Exercise aim
The response must contain each line of the material that holds "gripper".

Data section
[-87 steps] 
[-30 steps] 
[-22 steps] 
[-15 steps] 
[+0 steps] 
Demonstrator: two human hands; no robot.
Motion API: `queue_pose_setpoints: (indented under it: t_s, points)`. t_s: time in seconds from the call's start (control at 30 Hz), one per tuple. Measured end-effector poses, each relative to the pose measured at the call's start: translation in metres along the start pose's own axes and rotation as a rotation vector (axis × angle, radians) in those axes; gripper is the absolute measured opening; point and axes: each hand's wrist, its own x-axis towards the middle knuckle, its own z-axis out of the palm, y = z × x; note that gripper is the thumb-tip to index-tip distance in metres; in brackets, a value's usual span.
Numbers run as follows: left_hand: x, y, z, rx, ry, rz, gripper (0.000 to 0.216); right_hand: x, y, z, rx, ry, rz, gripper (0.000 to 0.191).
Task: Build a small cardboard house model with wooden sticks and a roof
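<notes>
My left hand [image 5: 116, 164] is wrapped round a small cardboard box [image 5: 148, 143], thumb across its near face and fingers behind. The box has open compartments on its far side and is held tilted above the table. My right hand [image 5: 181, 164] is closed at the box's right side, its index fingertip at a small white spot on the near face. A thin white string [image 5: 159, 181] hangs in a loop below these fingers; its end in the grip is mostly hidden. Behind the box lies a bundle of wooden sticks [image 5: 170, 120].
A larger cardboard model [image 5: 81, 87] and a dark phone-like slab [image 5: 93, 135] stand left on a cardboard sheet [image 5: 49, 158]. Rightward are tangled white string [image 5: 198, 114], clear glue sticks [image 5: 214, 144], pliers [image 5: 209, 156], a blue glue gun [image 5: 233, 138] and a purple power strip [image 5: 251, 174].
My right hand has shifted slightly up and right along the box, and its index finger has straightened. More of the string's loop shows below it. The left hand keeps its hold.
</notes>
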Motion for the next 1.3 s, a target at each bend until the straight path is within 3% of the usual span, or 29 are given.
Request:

Task solution
Motion API: `queue_pose_setpoints: (indented under it: t_s, points)`. t_s: time in seconds from the call's start (control at 30 Hz), one per tuple. Measured end-effector poses, each relative to the pose measured at the call's start: translation in metres along the start pose's own axes and rotation as a rotation vector (axis × angle, radians) in those axes; gripper is the absolute measured opening; point and axes: each hand's wrist, its own x-axis towards the middle knuckle, its own z-axis out of the palm, y = z × x; note that gripper is the thumb-tip to index-tip distance in metres; in brackets, a value's usual span.
Numbers run as follows: left_hand: x, y, z, rx, ry, rz, gripper (0.000 to 0.216); right_hand: x, y, z, rx, ry, rz, gripper (0.000 to 0.191).

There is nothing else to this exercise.